Esta anécdota me la contó mi esposa a poco de casarnos, y yo me atrevo a contarla ahora porque la pobre ya no está con nosotros, pues falleció hace ya unos años, porque de lo contrario no me lo hubiera permitido, ya que quizás le diera algo de vergüenza. Pero la cuento porque no hay nada en ella que la pueda ofender o perjudicar su imagen. Jamás lo haría.
Frente a la casa de los padres de mi mujer vivían dos viejecitas solteronas que apenas salían de sus casas y, si acaso, solo para visitar a alguna vecina, pues nunca salían del barrio. Eran unas hediondas de mucho cuidado, pues yo creo que no se bañaban nunca. Despedían un mal olor insoportable. Recuerdo que ya yo casado y estando en casa de mis suegros algún fin de semana, de vez en cuando le llevaban a mi suegro un platito con dos o tres sardinas en escabeche y no se iban hasta que veían que mi suegro se las comía echándose un pisco de ron. A pesar de todo mi suegro decía que estaban buenas. Pues bien, era tan fuerte el mal olor que desprendían, que desde que llegaban todos nos íbamos a la azotea a respirar aire limpio. Desde que se iban había que echar ambientador por todas partes.
Me decía Inma, mi esposa, que cuando apenas era una chiquilla las viejas tenían cierta tecla con ella, hasta tal punto que cuando necesitaban comprar alguna cosa en la tienda de comestibles se lo decían a ella, que educadamente siempre las complacía. Uno de los productos que siempre le encargaban era dos bolsitas de peladillas; una para cada una.
De cuando en cuando las viejitas le regalaban a Inma unas almendras peladas que ella agradecía y que generalmente compartía con tres hermanos que eran más pequeños que ella. Las almendras tenían un sabor algo distinto de las que ella y sus hermanos conocían, pero aún así no estaban ruines y se las comían.
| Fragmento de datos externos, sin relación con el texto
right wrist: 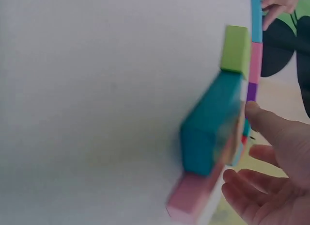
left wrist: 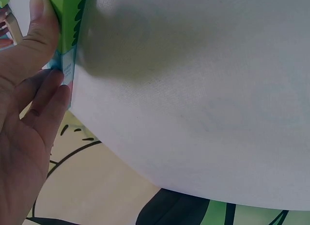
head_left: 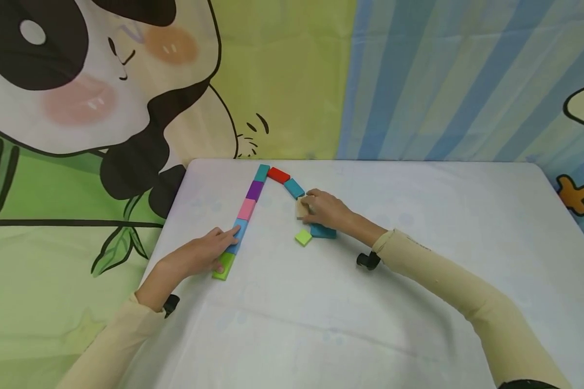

Un día Inma le pregunta a una de las viejitas que de dónde sacaban ellas las almendras, porque le extrañaba que nunca le encargaban su compra. Una de ellas le explica entonces, más o menos con estas palabras, la procedencia de las mismas:
«Mi niña, es que estas almendras vienen dentro de las peladillas y como nosotras no tenemos dientes las chupamos y cuando solo queda la almendra las guardamos para dártelas a ti que eres tan buena y porque estamos muy agradecidas por los mandados que nos haces».
Me decía Inma que tuvo que salir corriendo para su casa, que como ya dije estaba frente a la de las viejas, y meterse en el baño a vomitar. Cuando se lo contó a sus dos hermanas y a su hermano, también les pasó lo mismo. Todos corrieron a vomitar, Y así muchos días cada vez que lo recordaban. Apenas pudieron comer durante varios días.
Mi mujer no se atrevió a recriminárselo a las viejas, pues de seguro que no lo hubieran entendido. Ellas lo hacían con naturalidad y no por maldad. Yo creo, le decía yo a Inma entonces, que lo hacían por el sentido del ahorro que estaba tan arraigado en nuestras vidas, pues cuando ocurrieron los hechos eran los años cincuenta, años de la postguerra, la época del hambre, tiempo de las cartillas de racionamiento, y en esa época no se podía tirar nada.
Como dice nuestro paisano Braulio en una de sus lindas canciones, «Eran otros tiempos».